Third, if Israel actively resists, God will establish his kingdom on Earth. The resistance that the fourth philosophy taught was not armed rebellion (as with the Zealots), but rather a commitment to obedience to the Torah and a willingness to be martyrs. The fourth philosophy was therefore a martyrdom movement.

This description is compatible with the teaching of 4 Maccabees, especially in 10:18-21 (cf., 9:24; 11:3; 11:22-23).

4 Maccabees 10:18–21 (NRSV) But he said, “Even if you remove my organ of speech, God hears also those who are mute. 19 See, here is my tongue; cut it off, for in spite of this you will not make our reason speechless. 20 Gladly, for the sake of God, we let our bodily members be mutilated. 21 God will visit you swiftly, for you are cutting out a tongue that has been melodious with divine hymns.”

That a book like 4 Maccabees would continue to be read by the Christian church is quite understandable since the early church faced the same sorts of persecutions described in the book. The challenge to commitment to the word of God in the face of deadly persecution was attractive to the Christians facing Roman pressure to conform.

 

Bibliography: Richard Horsley and John S. Hanson, Bandits, Prophets, and Messiahs: Popular Movements at the Time of Jesus (San Francisco: Harper & Row, 1985), 190-237; W. J. Heard, “Revolutionary Movements” in Dictionary of Jesus and the Gospels, edited by J. Green, S. McKnight and I. H. Marshall (Downers Grove: InterVarsity, 1992), 688-698.

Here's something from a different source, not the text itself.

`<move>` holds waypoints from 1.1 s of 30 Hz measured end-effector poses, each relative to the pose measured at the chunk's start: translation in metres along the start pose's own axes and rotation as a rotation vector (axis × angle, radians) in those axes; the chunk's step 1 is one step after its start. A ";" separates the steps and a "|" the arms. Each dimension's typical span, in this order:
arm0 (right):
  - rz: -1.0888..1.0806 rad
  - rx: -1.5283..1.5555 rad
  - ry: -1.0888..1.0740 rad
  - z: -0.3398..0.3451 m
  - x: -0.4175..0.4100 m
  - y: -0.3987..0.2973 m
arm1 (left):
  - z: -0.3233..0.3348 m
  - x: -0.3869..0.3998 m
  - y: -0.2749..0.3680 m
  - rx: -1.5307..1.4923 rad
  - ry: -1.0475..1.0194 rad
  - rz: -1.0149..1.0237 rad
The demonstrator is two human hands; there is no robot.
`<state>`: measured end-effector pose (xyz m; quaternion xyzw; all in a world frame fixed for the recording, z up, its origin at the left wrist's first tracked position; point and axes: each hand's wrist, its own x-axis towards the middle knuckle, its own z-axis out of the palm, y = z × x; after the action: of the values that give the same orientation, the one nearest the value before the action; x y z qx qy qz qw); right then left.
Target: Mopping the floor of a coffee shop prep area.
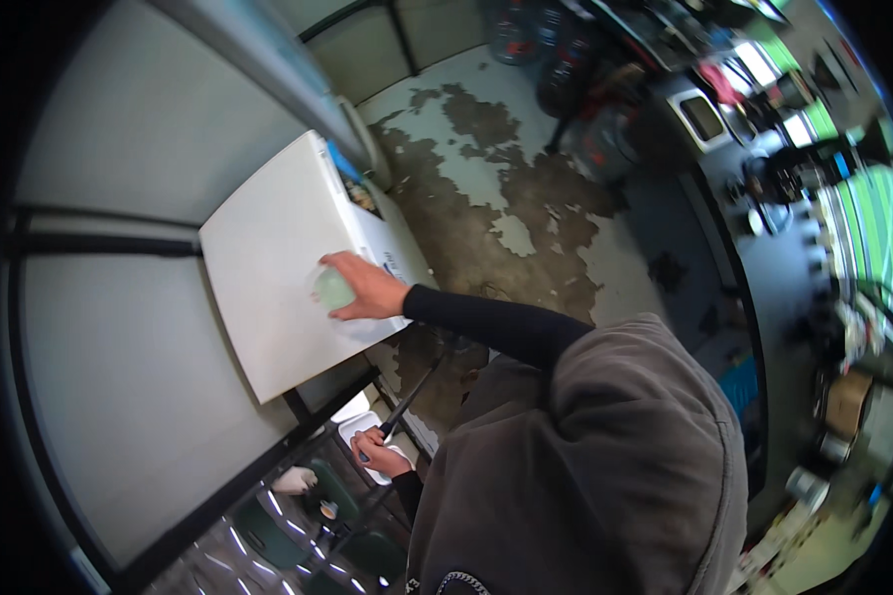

3 thoughts on “Fourth Maccabees and the Fourth Philosophy

  1. I wonder if it is so unclear as to what the fourth philosophy group is if it could ever be properly identified with surety. Being identified by the three ideals (no taxes, independent Israel, and martyrdom) is not exactly a rare set of ideals in the time period. Perhaps this is in fact what makes it the fourth philosophy simply because it was a common set of beliefs held by many Jews who did not squarely fall into the other three groups. Such as the people today in America who do not claim Republican, Democrat, or any special third party.